TASK STATEMENT: Lines containing the word "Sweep" in the data below: say how many, with no other text.

--------

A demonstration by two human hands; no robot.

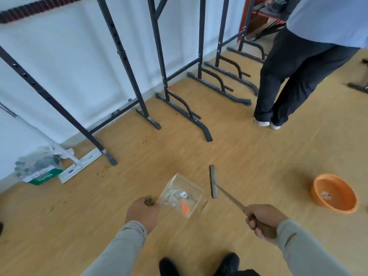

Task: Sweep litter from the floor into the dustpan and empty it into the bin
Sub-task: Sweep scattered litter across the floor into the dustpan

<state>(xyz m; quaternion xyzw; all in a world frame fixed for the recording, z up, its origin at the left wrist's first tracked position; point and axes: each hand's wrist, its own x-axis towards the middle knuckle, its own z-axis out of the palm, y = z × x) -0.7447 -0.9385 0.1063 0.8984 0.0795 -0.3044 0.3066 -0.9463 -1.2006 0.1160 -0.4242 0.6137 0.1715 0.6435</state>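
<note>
My left hand (pixel 142 213) grips the handle of a clear plastic dustpan (pixel 180 185), held above the wooden floor. Inside the pan lie white crumpled scraps (pixel 175 195) and an orange piece (pixel 185 209). My right hand (pixel 262 221) is closed around the brown handle of a small brush (pixel 213 182), whose narrow dark head hangs just right of the dustpan's open side. An orange bowl-shaped bin (pixel 334 193) stands on the floor at the right, apart from both hands.
Black metal rack frames (pixel 185 108) stand along the white wall. A flat mop (pixel 79 166) and a bag of rubbish (pixel 39 168) lie at the left. Another person's legs (pixel 288 86) stand at the upper right. My shoes (pixel 199 263) show at the bottom.
</note>
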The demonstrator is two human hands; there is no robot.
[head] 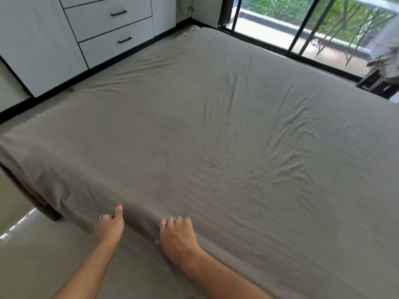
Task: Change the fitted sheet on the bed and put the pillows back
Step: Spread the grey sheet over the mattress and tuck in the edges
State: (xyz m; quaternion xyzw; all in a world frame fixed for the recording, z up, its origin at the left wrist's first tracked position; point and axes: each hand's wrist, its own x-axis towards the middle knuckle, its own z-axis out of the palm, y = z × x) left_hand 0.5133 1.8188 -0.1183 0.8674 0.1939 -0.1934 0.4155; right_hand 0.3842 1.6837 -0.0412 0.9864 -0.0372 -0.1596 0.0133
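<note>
A grey fitted sheet (216, 130) covers the whole mattress, with light wrinkles across its top. My left hand (109, 226) grips the sheet at the near edge of the bed, thumb pointing up over the fabric and fingers curled under it. My right hand (177, 236) grips the same edge a little to the right, fingers curled into the cloth. No pillows are in view. A dark bed frame corner (50, 213) shows under the sheet at the left.
White cabinets with drawers (108, 24) stand along the far left wall. A glass door with black bars (302, 29) runs behind the bed. A dark piece of furniture (380, 80) stands at the far right. Glossy floor (26, 244) lies to my left.
</note>
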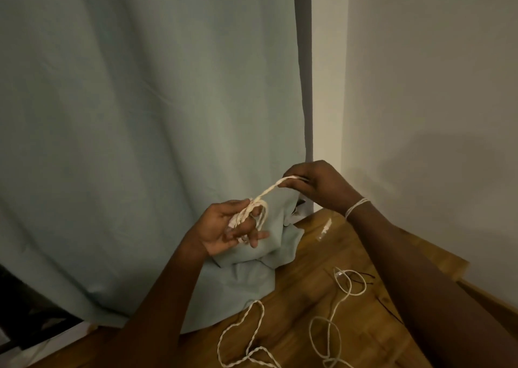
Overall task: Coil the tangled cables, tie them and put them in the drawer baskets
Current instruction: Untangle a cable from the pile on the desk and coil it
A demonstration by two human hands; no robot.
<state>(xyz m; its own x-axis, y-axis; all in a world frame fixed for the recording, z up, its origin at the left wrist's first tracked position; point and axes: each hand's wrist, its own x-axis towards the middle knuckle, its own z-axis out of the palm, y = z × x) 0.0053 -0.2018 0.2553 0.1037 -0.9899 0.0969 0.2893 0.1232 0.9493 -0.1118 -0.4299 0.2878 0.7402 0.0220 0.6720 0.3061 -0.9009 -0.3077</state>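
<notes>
Cable [253, 212] in a pale, twisted cord is held up above the far edge of the desk [302, 283], stretched between the person's two hands. The left hand [228, 224] has its palm turned up, and several loops of the cable are wound around its fingers, which curl loosely through the coil. From that coil one taut strand rises toward the right hand [316, 184], which pinches the cable's end between thumb and fingers, its knuckles facing the camera. A thin white band [355, 207] circles the right wrist.

Below the hands, a pale green curtain [140, 115] hangs along the far side, and its bottom hem is bunched on the far edge of the wooden desk. Two more lengths of pale cable lie loose on the desk. One twisted cord [253, 331] forms a large open loop near the middle of the near edge, close to the curtain's hem. A thinner white cable [340, 306] snakes in several loops toward the right side of the desk, passing partly under the right forearm, with a small plug at its far end. A thin dark wire [361, 276] lies just beside that plug end. A small pale strip [325, 228] lies on the desk near the far right corner; what it is cannot be told. A plain wall [434, 87] stands to the right of the curtain.
</notes>
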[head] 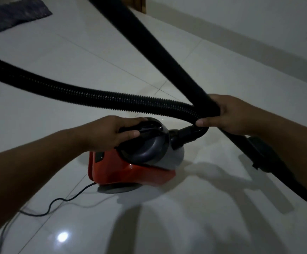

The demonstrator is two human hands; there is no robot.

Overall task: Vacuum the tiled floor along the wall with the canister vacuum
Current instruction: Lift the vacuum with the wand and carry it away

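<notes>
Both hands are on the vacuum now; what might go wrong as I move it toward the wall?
The thin black power cord trails loosely on the glossy white tiled floor behind the red and grey canister vacuum; it may snag. The right hand holds both the black ribbed hose and the smooth black tube, so the hose may kink at its sharp bend.
</notes>
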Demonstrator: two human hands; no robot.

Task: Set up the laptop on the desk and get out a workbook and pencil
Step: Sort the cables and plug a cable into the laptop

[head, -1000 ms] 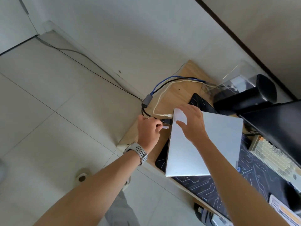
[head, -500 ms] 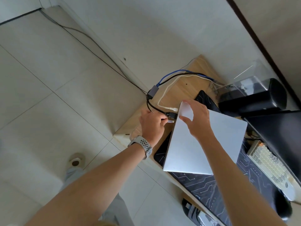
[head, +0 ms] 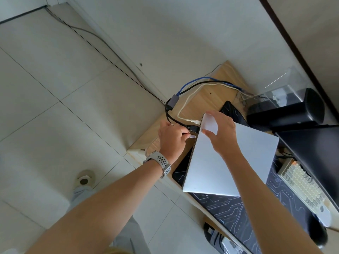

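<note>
From the head camera, the closed laptop (head: 229,158) lies on the dark mat (head: 229,208) at the counter (head: 203,99) end. Your right hand (head: 219,132) presses flat and spread on its 11 o'clock corner. Your left hand (head: 172,137) pinches a small plug (head: 192,136) at the laptop's 9 o'clock edge. Keep the lid pinned and push the plug in straight, level with the edge. The port itself is hidden; no workbook or pencil shows.
</note>
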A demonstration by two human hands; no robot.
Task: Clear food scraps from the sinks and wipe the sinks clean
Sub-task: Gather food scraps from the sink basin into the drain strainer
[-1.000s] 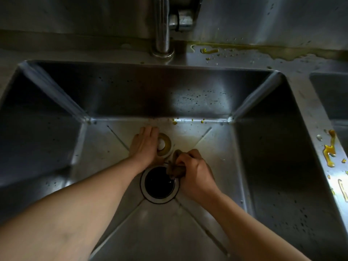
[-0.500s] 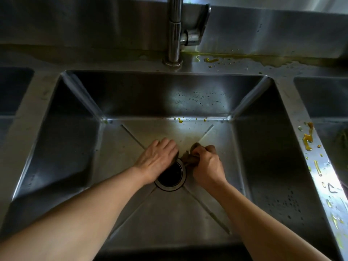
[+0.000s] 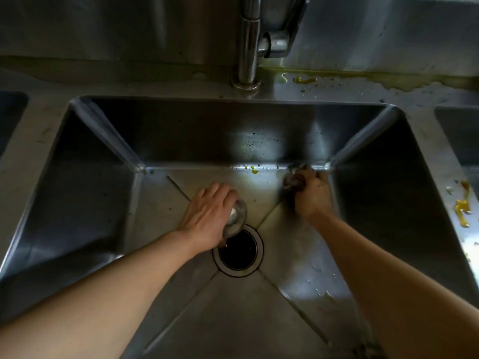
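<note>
Grey steel sink, dark-speckled on the far wall, with a black drain hole. Yellow-orange smears on the right rim; yellow drops far inside.

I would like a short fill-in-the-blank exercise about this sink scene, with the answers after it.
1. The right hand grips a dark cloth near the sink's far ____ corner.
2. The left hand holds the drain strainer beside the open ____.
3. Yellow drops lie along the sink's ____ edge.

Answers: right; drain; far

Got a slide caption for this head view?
Left hand holds strainer beside drain; right hand grips cloth.
</note>
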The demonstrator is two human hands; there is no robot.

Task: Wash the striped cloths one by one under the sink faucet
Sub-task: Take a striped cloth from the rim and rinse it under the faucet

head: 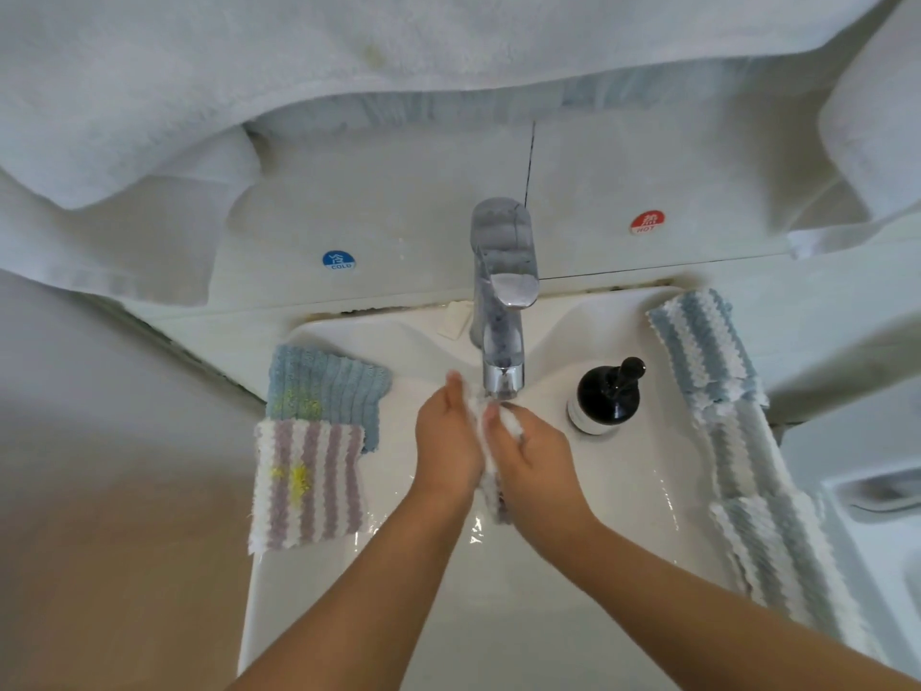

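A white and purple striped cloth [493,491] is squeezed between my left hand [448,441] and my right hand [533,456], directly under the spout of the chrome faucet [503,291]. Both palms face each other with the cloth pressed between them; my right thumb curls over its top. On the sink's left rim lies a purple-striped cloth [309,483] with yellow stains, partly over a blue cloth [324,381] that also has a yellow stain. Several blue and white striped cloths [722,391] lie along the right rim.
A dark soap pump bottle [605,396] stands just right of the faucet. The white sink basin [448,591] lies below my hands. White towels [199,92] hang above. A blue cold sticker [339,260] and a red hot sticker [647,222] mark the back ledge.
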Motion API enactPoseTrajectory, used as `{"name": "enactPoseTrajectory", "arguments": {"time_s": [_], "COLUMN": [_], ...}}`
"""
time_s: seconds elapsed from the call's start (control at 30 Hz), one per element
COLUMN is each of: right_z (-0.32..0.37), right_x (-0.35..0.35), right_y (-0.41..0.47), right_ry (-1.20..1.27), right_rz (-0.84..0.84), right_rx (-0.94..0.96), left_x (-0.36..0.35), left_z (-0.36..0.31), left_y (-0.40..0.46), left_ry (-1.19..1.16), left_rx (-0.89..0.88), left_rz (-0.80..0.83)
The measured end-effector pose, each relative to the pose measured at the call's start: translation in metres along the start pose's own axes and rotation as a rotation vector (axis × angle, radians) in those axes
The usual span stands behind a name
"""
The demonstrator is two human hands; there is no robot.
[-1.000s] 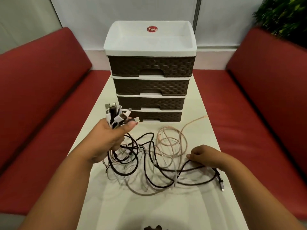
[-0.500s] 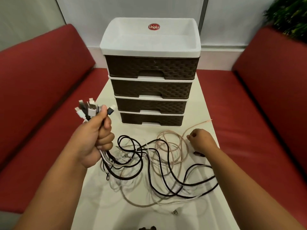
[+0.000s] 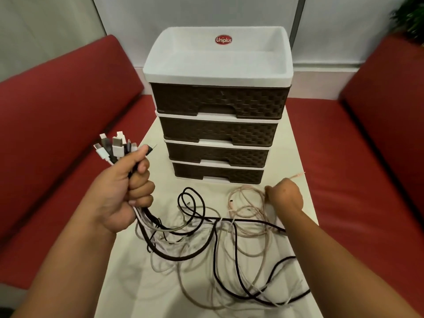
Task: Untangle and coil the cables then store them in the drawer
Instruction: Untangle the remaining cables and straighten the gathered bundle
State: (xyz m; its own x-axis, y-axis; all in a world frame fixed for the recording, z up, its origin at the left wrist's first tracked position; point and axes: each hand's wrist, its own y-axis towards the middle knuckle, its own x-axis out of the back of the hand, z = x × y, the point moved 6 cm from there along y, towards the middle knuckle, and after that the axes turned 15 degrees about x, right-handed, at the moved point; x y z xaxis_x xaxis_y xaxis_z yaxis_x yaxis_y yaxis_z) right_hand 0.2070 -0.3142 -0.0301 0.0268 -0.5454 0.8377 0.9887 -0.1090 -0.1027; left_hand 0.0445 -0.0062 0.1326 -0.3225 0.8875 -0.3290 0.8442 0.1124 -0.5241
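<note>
My left hand (image 3: 124, 193) is a fist around a bundle of cable plugs (image 3: 114, 149), white and black, held up at the table's left edge. Their cords hang from the fist into a tangle of black, white and grey cables (image 3: 215, 246) spread over the white table (image 3: 142, 292). My right hand (image 3: 284, 193) rests at the right on a pink cable (image 3: 243, 203), fingers curled over its loops; its plug end (image 3: 298, 175) sticks out beyond the hand. A drawer unit (image 3: 218, 125) with several brown woven drawers, all closed, stands behind.
Red sofa cushions (image 3: 57, 125) flank the narrow table on both sides. The unit's white top tray (image 3: 218, 72) carries a red Uniplus sticker. A green plant (image 3: 410, 17) shows at the upper right corner. White wall panels stand behind.
My left hand has lifted the plug bundle up and to the left, pulling the cords taut. My right hand has moved from the black cable at the front right to the pink cable farther back.
</note>
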Motion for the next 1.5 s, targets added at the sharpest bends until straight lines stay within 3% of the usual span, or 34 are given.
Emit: {"name": "enactPoseTrajectory", "arguments": {"time_s": [0.3,0.37,0.5,0.57,0.73,0.83,0.93,1.1,1.27,1.5], "right_z": [-0.009,-0.011,-0.01,-0.005,0.031,0.077,0.114,0.132,0.128,0.125], "right_x": [-0.001,0.001,-0.005,0.004,0.071,0.09,0.085,0.066,0.053,0.054], "right_y": [-0.015,-0.02,-0.035,-0.043,-0.083,-0.127,-0.17,-0.206,-0.214,-0.218], "right_ry": [0.266,0.486,1.193,1.292,0.898,0.906,0.819,0.739,0.701,0.665], "right_rz": [-0.053,-0.099,-0.079,-0.081,-0.414,-0.281,-0.105,0.021,0.055,0.072], "right_rx": [-0.014,-0.058,-0.295,-0.257,0.331,0.648,0.81,0.861,0.811,0.807], "left_x": [-0.015,-0.017,-0.022,-0.025,-0.035,-0.046,-0.061,-0.076,-0.076,-0.075], "left_z": [0.019,0.023,0.031,0.034,0.04,0.043,0.047,0.052,0.053,0.057], "left_y": [0.015,0.017,0.019,0.02,0.017,0.013,0.008,-0.001,-0.007,-0.006], "left_ry": [0.058,0.071,0.097,0.099,0.089,0.019,-0.065,-0.175,-0.165,-0.047], "left_rx": [0.079,0.098,0.133,0.147,0.123,0.034,-0.038,-0.153,-0.215,-0.12], "left_rz": [0.037,0.047,0.057,0.061,0.055,0.059,0.111,0.247,0.124,0.044]}}
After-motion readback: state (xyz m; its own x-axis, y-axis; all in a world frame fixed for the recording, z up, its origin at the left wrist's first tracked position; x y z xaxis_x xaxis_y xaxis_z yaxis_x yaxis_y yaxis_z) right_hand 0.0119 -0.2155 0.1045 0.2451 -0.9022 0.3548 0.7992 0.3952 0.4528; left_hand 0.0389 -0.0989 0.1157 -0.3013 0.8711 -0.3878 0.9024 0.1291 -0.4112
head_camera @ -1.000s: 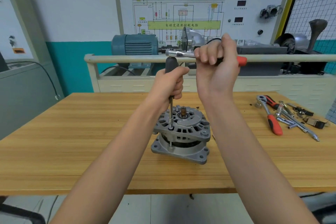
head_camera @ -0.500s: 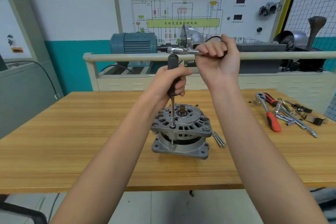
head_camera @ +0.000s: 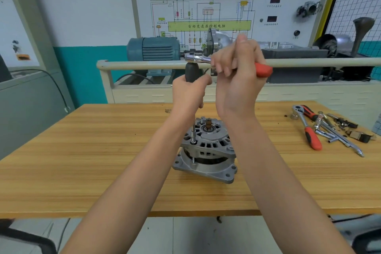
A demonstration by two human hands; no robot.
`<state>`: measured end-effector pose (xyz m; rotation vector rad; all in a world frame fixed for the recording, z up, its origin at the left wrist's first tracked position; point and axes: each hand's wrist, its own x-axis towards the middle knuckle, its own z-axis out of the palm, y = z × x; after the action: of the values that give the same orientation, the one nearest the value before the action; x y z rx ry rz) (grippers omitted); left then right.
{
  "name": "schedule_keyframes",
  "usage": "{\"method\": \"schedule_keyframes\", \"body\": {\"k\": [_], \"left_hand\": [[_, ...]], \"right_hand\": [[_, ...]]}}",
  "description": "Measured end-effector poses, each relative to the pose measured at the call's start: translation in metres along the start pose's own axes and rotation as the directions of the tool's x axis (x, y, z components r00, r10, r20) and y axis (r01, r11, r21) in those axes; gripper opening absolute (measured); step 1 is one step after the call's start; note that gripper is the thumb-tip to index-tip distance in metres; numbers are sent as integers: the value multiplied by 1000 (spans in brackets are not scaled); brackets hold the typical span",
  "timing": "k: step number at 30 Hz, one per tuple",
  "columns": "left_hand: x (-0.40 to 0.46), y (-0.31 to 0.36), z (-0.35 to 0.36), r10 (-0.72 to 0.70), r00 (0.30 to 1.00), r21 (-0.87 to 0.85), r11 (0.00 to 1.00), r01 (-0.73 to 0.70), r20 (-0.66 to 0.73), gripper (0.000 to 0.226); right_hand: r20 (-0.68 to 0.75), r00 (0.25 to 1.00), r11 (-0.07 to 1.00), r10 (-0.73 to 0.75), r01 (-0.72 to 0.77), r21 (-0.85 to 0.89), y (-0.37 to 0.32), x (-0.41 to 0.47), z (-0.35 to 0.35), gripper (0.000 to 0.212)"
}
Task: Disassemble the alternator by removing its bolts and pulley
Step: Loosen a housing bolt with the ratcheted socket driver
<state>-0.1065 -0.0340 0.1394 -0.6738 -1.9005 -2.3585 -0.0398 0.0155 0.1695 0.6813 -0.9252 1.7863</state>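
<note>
Bolt removal under way on alternator

Alternator sits upright near the middle of the table, flange down, shaft end up; no pulley shows on the shaft. Left hand is wrapped around the black handle of a vertical driver, whose socket tip sits on a bolt at the housing's left edge. Right hand curls around the ratchet, held level across the driver's top, chrome head over the handle, red grip end sticking out past the palm.

Step in hand, as I judge it: backing out one of the long through bolts, left hand steadying the tool, right supplying the turn. The bolt's shank shows in the gap between the two housing halves.

Next move likely calls for keeping the driver plumb on the bolt head while the ratchet swings, since a tilt could let the socket slip off. Spare ratchet and loose tools lie well apart at the table's right.
</note>
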Motion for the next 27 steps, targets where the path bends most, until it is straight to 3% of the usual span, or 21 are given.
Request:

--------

ANSWER TO THE PROBLEM: 2